5. Philemon’s love and faith were well known among Christians. As a result, something had happened to those Christians. According to verse 7, what was it?

6. Read verses 12 and 17. What does Paul want Philemon to do?

7. Read verses 17-19. What price is Paul willing to pay to help restore Philemon and Onesimus?

8. Paul was trying to play the part of peacemaker between two Jesus-followers who found themselves in a disagreement with one another. What did Jesus say about this in Matthew 5:9?

9. What risks would Onesimus take to return back to Philemon?

10. How do you think Onesimus felt about the idea to return to Philemon?

11. What is God saying to you through your study of Paul’s letter to Philemon?

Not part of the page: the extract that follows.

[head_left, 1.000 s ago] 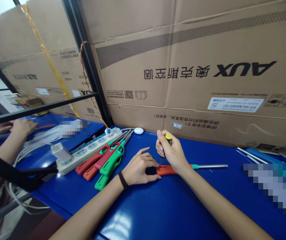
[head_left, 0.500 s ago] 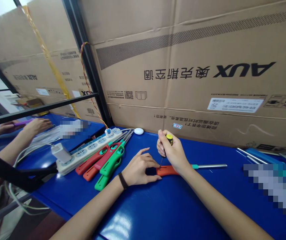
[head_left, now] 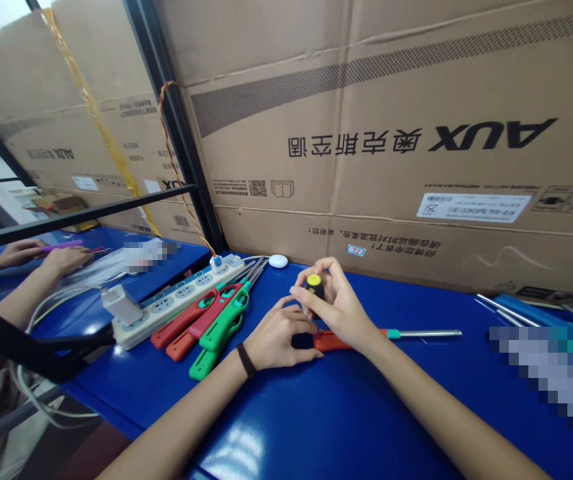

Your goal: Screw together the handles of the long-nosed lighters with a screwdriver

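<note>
An orange lighter (head_left: 333, 341) with a teal collar and a long metal tube lies flat on the blue table (head_left: 286, 413). The fingers and thumb of my left hand (head_left: 283, 337) hold its handle end. Above that end, my right hand (head_left: 339, 300) grips a screwdriver (head_left: 315, 286) with a black and yellow handle, held roughly upright. My fingers hide most of the screwdriver's shaft and tip. Several red and green lighters (head_left: 223, 323) lie to the left, beside a white power strip (head_left: 163, 307).
Large cardboard boxes (head_left: 366, 87) stand behind the table. A black metal frame (head_left: 181, 127) rises at the left, with another person's hands (head_left: 63, 257) beyond it. Also present are a white oval object (head_left: 278, 261) and metal tubes (head_left: 506, 310) at the right.
My right hand has shifted slightly left, its fingers have changed position around the screwdriver handle, and the handle now stands more upright. The other person's hands have moved left.
</note>
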Action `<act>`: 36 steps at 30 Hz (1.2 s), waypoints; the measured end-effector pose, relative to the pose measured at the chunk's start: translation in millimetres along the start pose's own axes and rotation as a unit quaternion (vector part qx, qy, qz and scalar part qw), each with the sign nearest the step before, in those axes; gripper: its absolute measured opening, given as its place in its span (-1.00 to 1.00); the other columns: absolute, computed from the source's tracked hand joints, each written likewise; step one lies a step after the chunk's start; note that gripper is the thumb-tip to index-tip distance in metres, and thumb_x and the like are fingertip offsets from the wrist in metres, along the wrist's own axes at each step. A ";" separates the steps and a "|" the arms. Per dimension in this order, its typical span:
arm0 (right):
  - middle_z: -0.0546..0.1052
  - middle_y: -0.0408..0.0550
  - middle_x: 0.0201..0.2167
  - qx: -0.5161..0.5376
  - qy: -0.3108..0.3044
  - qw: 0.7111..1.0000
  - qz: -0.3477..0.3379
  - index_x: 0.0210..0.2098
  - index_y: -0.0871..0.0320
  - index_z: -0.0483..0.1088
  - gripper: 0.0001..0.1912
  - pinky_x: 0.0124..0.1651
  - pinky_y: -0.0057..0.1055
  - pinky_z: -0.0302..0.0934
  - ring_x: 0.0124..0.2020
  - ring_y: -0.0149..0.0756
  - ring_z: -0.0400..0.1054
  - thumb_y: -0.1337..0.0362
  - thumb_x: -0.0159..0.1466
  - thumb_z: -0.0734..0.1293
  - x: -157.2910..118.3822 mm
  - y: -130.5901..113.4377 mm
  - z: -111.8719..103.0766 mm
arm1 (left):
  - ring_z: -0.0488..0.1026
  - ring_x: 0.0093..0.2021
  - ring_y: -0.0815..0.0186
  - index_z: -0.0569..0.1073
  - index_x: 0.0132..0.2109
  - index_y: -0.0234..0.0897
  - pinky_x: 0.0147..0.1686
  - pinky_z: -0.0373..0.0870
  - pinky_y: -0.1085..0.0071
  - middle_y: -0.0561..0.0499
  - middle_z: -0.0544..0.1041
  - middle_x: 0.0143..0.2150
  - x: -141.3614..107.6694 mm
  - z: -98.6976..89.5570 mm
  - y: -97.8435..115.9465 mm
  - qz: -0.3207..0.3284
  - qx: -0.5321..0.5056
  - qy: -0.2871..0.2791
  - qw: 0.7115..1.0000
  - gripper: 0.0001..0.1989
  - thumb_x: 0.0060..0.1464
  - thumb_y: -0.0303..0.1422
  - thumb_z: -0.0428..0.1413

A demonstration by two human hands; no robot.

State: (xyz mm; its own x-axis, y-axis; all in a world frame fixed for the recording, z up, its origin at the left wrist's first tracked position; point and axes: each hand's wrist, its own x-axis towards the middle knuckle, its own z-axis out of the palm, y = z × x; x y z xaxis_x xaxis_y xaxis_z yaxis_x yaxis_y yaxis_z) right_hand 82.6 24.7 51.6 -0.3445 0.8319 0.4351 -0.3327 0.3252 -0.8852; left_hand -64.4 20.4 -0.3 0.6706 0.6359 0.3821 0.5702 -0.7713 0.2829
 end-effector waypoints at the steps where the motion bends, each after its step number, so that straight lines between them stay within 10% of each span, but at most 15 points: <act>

12. What should you do as a result of studying Paul’s letter to Philemon?

The full text of:

Philemon 1-25

1 This letter is from Paul, a prisoner for preaching the Good News about Christ Jesus, and from our brother Timothy.
  I am writing to Philemon, our beloved co-worker,2 and to our sister Apphia, and to our fellow soldier Archippus, and to the church that meets in your house.
  3 May God our Father and the Lord Jesus Christ give you grace and peace.

 
4 I always thank my God when I pray for you, Philemon,5 because I keep hearing about your faith in the Lord Jesus and your love for all of God’s people.6 And I am praying that you will put into action the generosity that comes from your faith as you understand and experience all the good things we have in Christ.7 Your love has given me much joy and comfort, my brother, for your kindness has often refreshed the hearts of God’s people.

 
8 That is why I am boldly asking a favor of you. I could demand it in the name of Christ because it is the right thing for you to do.9 But because of our love, I prefer simply to ask you. Consider this as a request from me—Paul, an old man and now also a prisoner for the sake of Christ Jesus.
  10 I appeal to you to show kindness to my child, Onesimus. I became his father in the faith while here in prison.11 Onesimus hasn’t been of much use to you in the past, but now he is very useful to both of us.12 I am sending him back to you, and with him comes my own heart.
  13 I wanted to keep him here with me while I am in these chains for preaching the Good News, and he would have helped me on your behalf.14 But I didn’t want to do anything without your consent. I wanted you to help because you were willing, not because you were forced.15 It seems you lost Onesimus for a little while so that you could have him back forever.16 He is no longer like a slave to you. He is more than a slave, for he is a beloved brother, especially to me. Now he will mean much more to you, both as a man and as a brother in the Lord.
  17 So if you consider me your partner, welcome him as you would welcome me.18 If he has wronged you in any way or owes you anything, charge it to me.19 I, Paul, write this with my own hand: I will repay it. And I won’t mention that you owe me your very soul! 20 Yes, my brother, please do me this favor for the Lord’s sake. Give me this encouragement in Christ.
  21 I am confident as I write this letter that you will do what I ask and even more!22 One more thing—please prepare a guest room for me, for I am hoping that God will answer your prayers and let me return to you soon.

 
23 Epaphras, my fellow prisoner in Christ Jesus, sends you his greetings.24 So do Mark, Aristarchus, Demas, and Luke, my co-workers.
  25 May the grace of the Lord Jesus Christ be with your spirit.